When preparing solutions by diluting or mixing two solutions, the diagonal scheme method or the “rule of the cross” is used to simplify calculations. At the intersection of two lines, the given concentration is written, and at both ends on the left - the concentration of the initial solutions; for the solvent it is equal to zero.

Usually, when the name “solution” is used, true solutions are meant. In true solutions, the solute in the form of individual molecules is distributed among the solvent molecules. Not all substances dissolve equally well in any liquid, i.e. The solubility of various substances in certain solvents is different. Typically, the solubility of solids increases with increasing temperature, so when preparing such solutions, in many cases it is necessary to heat them.

No more than a certain amount of a given substance can be dissolved in a certain amount of each solvent. If you prepare a solution containing per unit volume greatest number a substance that can dissolve at a given temperature, and add at least a small amount of soluble substance to it, then it will remain undissolved. Such a solution is called saturated.

If you prepare a concentrated solution that is close to saturated by heating, and then quickly but carefully cool the resulting solution, a precipitate may not form. If you throw a salt crystal into such a solution and stir it or rub it with a glass rod against the walls of the vessel, then salt crystals will fall out of the solution. Consequently, the cooled solution contained more salt than corresponded to its solubility at a given temperature. Such solutions are called supersaturated.

The properties of solutions always differ from the properties of the solvent. The solution boils at more than high temperature than pure solvent. The solidification temperature, on the contrary, is lower for solutions than for solvents.

Based on the nature of the solvent taken, solutions are divided into aqueous and non-aqueous. The latter include solutions of substances in organic solvents (alcohol, acetone, benzene, chloroform, etc.). The solvent for most salts, acids and alkalis is water. Biochemists rarely use such solutions; they often work with aqueous solutions of substances.

In each solution, the substance content is different, so it is important to know the quantitative composition of the solution. Exist various ways expressions for solution concentrations: in mass fractions of the dissolved substance, moles per 1 liter of solution, equivalents per 1 liter of solution, grams or milligrams per 1 ml of solution, etc.

The mass fraction of the dissolved substance is determined as a percentage. Therefore these solutions are called percent solutions.

The solute mass fraction (ω) expresses the ratio of the mass of the solute (m 1) to the total mass of the solution (m).

ω = (m 1 /m) x 100%

The mass fraction of the dissolved substance is usually expressed per 100 g of solution. Therefore, a 10% solution contains 10 g of substance in 100 g of solution or 10 g of substance and 100-10 = 90 g of solvent.

Molar concentration is determined by the number of moles of a substance in 1 liter of solution. The molar concentration of a solution (M) is the ratio of the amount of dissolved substance in moles (ν) to a certain volume of this solution (V).

The volume of solution is usually expressed in liters. In laboratories, the value of molar concentration is usually denoted by the letter M. Thus, a monomolar solution is denoted 1 M (1 mol/l), a decimolar solution - 0.1 M (0.1 mol/l), etc. In order to determine how many grams of a given substance are in 1 liter of a solution of a given concentration, it is necessary to know its molar mass (see periodic table). It is known that the mass of 1 mole of a substance is numerically equal to its molar mass, for example, the molar mass of sodium chloride is 58.45 g/mol, therefore, the mass of 1 mole of NaCl is equal to 58.45 g.

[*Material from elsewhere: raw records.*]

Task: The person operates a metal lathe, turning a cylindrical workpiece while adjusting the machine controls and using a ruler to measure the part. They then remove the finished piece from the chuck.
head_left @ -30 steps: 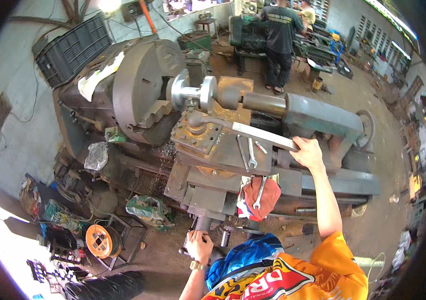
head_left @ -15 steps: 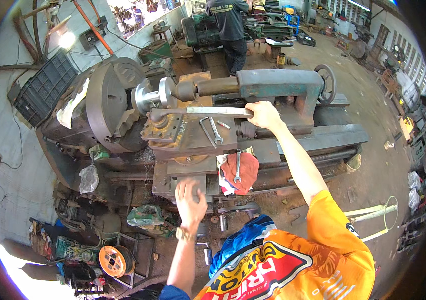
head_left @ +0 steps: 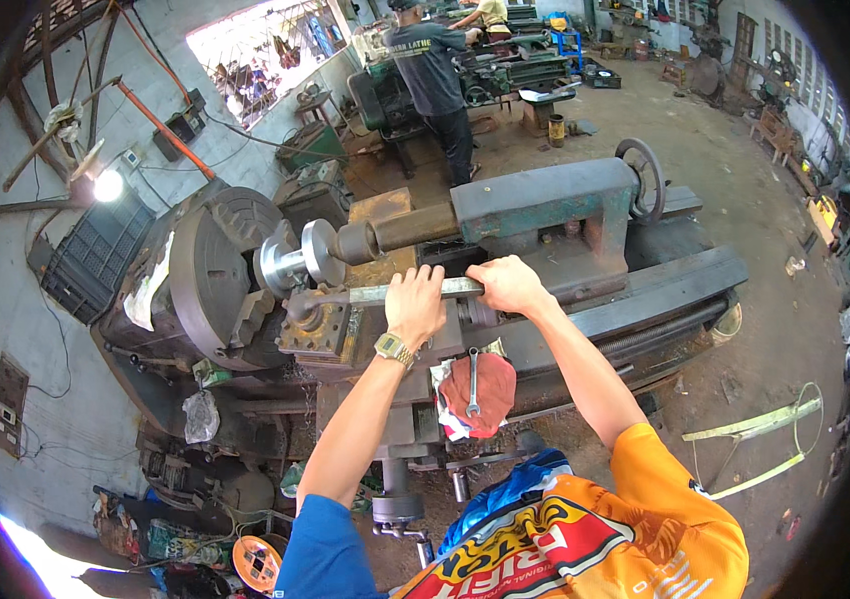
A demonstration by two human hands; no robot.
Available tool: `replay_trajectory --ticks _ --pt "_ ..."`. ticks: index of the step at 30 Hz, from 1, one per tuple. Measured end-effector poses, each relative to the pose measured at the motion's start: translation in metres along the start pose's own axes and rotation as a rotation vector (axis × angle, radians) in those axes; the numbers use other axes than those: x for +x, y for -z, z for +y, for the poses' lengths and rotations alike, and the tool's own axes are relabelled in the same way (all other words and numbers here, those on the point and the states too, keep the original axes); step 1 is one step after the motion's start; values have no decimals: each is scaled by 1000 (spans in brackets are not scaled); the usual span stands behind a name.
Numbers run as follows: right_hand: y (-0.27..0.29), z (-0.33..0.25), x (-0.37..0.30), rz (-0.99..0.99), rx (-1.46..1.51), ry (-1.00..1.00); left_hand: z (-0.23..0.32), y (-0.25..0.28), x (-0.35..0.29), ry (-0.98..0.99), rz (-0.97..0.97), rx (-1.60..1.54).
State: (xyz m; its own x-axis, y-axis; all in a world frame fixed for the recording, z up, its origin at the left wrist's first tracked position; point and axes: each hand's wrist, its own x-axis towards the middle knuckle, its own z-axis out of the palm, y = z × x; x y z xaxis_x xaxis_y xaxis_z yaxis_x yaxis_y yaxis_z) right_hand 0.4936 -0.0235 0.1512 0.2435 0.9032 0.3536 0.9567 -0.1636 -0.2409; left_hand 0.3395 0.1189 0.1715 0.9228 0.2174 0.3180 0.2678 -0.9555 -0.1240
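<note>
Clearly, the lever [head_left: 369, 295] is straight, pale grey and dark-headed.

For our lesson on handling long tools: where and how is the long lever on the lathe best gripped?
Probably on the outer half of the lever, coming from the near side with palms over the top. It runs straight sideways from its rounded head at the tool post, offering a long grip. The right hand is at its outer end, the left hand nearer the middle.

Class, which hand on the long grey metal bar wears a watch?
The left hand, with a gold-coloured metal wristwatch; the right hand has a bare wrist.
</note>
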Motion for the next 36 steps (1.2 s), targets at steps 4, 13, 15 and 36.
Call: replay_trajectory --ticks 4,13,15,36 --pt "7 -1 -9 63 188 14 -3 -8 17 102 -31 -7" --pt "-65 9 -80 1543 1379 -644 0 -11 14 143 -12 30" --pt "-74 4 -84 1554 1451 -755 0 -9 15 145 -9 14" --pt "-23 -36 -74 1424 1296 -826 -3 -19 14 163 -19 -21"
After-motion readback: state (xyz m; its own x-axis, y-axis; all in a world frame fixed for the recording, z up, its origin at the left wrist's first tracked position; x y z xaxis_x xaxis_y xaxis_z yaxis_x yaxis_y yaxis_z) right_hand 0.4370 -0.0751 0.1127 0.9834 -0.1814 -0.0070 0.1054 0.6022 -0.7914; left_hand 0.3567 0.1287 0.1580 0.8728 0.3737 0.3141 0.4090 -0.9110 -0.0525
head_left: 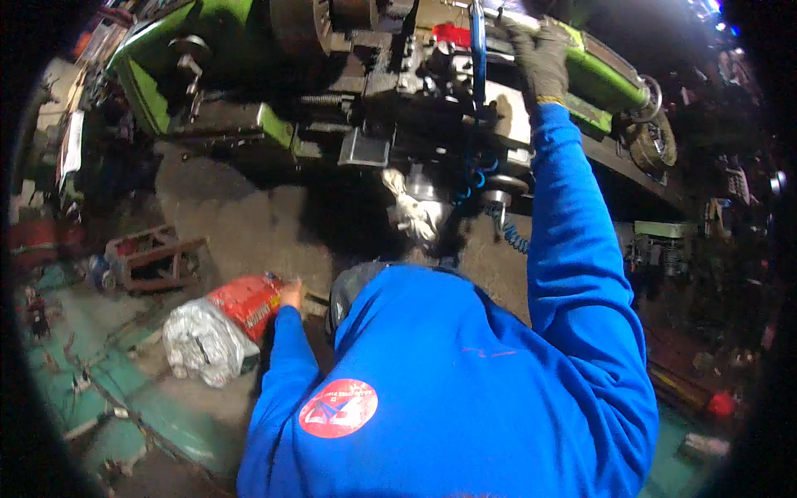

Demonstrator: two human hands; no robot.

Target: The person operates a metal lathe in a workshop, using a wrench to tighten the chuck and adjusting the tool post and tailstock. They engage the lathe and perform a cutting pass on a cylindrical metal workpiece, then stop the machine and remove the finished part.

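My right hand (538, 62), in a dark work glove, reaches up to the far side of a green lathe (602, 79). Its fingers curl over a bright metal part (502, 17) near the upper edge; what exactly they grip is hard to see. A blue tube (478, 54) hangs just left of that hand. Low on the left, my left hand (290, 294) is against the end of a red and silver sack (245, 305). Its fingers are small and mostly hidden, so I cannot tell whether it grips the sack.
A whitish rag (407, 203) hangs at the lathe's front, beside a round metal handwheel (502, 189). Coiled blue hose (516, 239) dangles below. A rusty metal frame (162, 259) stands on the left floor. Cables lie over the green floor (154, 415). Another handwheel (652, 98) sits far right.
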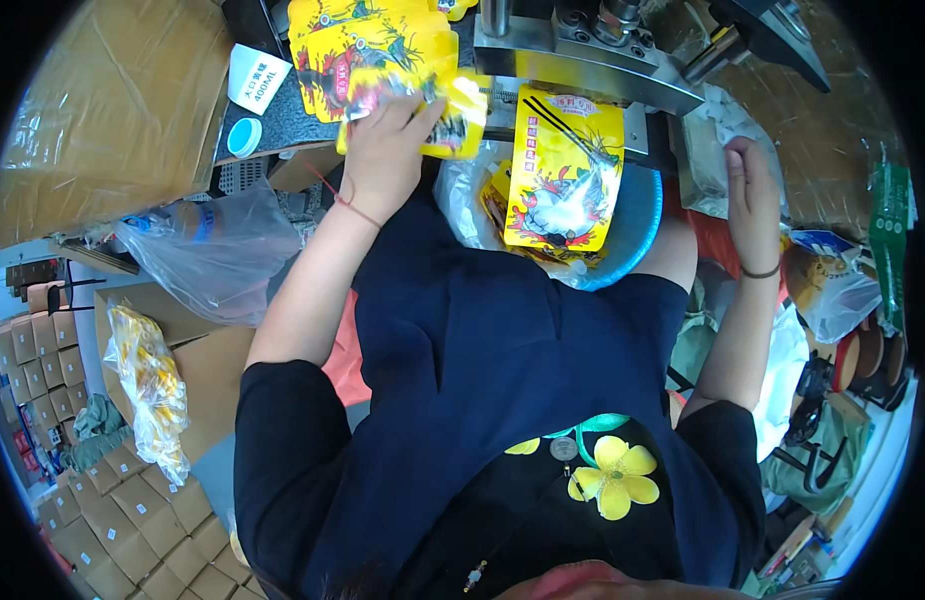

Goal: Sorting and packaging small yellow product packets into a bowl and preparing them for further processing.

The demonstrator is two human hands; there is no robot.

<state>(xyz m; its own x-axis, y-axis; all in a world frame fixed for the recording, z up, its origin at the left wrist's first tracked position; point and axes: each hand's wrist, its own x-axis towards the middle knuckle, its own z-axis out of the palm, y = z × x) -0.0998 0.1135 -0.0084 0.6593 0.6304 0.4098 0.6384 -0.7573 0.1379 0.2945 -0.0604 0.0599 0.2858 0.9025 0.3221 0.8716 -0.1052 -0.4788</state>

Thus, 1 M NaCl solution contains 58.45 g sodium chloride in 1 liter of solution.

Molar concentration equivalent(normal concentration) is determined by the number of equivalents of the dissolved substance in 1 liter of solution.

Let's look at the concept of “equivalent”. For example, HCl contains 1 mole of atomic hydrogen and 1 mole of atomic chlorine. We can say that 1 mole of atomic chlorine is equivalent (or equivalent) to 1 mole of atomic hydrogen, or the equivalent of chlorine in the HCl compound is 1 mole.

Zinc does not combine with hydrogen, but displaces it from a number of acids:

Zn + 2HC1 = Zn C1 2 + H 2

From the reaction equation it is clear that 1 mole of zinc replaces 2 moles of atomic hydrogen in hydrochloric acid. Therefore, 0.5 mol of zinc is equivalent to 1 mol of atomic hydrogen, or the zinc equivalent for this reaction will be 0.5 mol.

Complex compounds can also be equivalents, for example in the reaction:

2NaOH + H 2 SO 4 = Na 2 SO 4 + 2H 2 O

1 mole of sulfuric acid reacts with 2 moles of sodium hydroxide. It follows that 1 mol of sodium hydroxide is equivalent in this reaction to 0.5 mol of sulfuric acid.

It must be remembered that in any reaction the substances react in equivalent quantities. To prepare solutions containing a certain number of equivalents of a given substance, it is necessary to be able to calculate the molar mass of the equivalent (equivalent mass), i.e., the mass of one equivalent. The equivalent (and therefore the equivalent mass) is not a constant value for a given compound, but depends on the type of reaction in which the compound enters.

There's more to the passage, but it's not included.